* **Assignment**
Return each line below holding the string "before".

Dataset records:
··········
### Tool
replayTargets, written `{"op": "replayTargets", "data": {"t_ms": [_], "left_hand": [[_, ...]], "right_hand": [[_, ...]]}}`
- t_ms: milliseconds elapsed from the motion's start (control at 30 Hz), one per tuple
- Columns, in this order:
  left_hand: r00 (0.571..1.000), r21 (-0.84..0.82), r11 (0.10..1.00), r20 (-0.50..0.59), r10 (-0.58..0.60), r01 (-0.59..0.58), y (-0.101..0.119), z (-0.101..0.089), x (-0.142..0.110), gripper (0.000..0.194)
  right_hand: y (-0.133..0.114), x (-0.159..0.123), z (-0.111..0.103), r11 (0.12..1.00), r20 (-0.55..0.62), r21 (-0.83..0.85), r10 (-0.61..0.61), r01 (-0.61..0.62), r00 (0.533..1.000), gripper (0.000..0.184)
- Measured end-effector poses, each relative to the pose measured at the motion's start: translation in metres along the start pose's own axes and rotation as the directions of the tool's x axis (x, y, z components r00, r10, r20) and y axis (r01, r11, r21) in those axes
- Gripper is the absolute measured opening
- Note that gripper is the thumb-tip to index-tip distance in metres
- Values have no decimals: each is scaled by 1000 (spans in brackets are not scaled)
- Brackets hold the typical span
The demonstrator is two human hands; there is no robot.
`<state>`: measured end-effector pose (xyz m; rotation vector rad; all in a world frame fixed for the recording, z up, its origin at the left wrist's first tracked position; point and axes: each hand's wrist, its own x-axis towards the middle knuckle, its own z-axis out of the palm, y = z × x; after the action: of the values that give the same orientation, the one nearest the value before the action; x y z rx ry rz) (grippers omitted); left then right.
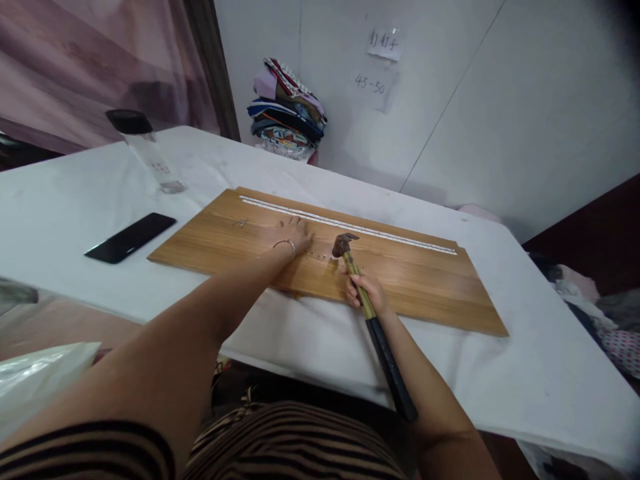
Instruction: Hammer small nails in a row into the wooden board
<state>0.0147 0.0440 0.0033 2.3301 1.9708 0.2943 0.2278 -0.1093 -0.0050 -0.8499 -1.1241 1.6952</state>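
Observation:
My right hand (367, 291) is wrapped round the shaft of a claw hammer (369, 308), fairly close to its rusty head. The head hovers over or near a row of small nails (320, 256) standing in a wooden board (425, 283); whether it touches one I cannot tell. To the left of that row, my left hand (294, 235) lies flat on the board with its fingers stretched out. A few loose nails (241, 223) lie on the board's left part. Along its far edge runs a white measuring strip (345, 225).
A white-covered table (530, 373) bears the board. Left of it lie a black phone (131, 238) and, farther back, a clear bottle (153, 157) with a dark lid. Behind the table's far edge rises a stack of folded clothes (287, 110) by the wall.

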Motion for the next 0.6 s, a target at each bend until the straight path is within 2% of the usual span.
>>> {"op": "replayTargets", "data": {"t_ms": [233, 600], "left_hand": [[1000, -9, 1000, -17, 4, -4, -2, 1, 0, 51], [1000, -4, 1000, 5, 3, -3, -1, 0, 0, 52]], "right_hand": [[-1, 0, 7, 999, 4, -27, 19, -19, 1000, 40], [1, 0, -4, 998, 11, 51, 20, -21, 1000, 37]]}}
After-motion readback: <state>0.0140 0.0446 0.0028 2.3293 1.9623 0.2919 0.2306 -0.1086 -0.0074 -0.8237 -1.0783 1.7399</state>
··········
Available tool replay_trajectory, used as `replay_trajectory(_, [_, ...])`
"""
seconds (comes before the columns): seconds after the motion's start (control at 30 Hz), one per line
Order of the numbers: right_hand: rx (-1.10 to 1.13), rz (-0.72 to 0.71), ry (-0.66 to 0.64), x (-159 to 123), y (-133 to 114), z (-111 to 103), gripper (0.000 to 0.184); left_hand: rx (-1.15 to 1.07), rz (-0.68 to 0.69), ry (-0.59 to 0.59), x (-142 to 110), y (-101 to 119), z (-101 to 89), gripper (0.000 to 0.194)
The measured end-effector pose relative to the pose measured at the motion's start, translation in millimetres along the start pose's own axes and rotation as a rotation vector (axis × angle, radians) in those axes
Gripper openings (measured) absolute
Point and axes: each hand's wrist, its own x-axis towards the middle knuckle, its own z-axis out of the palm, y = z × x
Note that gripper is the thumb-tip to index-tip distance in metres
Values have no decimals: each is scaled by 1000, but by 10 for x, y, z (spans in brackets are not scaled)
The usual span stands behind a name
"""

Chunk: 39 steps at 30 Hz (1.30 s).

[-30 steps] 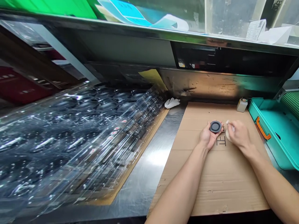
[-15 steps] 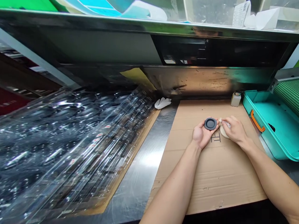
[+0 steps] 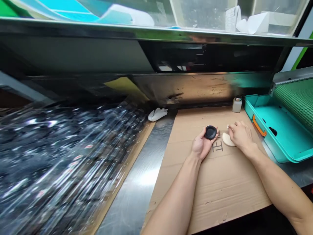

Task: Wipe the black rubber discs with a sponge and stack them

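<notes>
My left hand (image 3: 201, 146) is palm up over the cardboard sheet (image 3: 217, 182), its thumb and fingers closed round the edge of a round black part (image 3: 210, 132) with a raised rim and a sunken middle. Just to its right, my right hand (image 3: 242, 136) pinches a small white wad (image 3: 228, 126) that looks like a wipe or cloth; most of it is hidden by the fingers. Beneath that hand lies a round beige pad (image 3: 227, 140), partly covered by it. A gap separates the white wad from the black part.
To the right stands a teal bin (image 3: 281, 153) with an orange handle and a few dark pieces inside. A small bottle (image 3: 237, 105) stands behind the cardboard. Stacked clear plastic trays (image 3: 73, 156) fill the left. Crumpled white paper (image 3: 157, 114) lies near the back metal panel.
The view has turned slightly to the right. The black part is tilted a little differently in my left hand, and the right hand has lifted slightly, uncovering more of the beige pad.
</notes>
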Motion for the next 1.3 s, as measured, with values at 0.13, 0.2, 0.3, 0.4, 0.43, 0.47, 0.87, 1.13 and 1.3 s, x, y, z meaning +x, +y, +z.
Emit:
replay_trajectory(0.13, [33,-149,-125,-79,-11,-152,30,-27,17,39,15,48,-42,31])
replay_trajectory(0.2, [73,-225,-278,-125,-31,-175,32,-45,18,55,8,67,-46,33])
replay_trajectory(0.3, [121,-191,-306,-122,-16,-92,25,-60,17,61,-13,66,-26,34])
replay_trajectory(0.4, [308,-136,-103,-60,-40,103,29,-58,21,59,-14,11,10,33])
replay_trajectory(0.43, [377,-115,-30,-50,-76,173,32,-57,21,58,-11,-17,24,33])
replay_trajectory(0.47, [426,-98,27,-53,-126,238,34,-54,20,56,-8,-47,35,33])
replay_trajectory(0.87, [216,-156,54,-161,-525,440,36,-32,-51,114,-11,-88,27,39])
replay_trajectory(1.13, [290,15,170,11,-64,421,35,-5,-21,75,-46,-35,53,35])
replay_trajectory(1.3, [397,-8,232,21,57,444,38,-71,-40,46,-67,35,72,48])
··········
* **Response area**
`<state>`: measured end-effector pose (xyz m; rotation vector rad; all in a world frame fixed for the recording, z up, its origin at the left wrist's first tracked position; point and axes: each hand's wrist, its own x-axis towards the middle knuckle, its own z-axis out of the palm, y = z × x; after the action: of the values that give the same orientation, the one nearest the value before the action; x y z rx ry rz) (grippers omitted); left then right.
seconds (comes before the columns): seconds after the motion's start (control at 30 Hz), one per line

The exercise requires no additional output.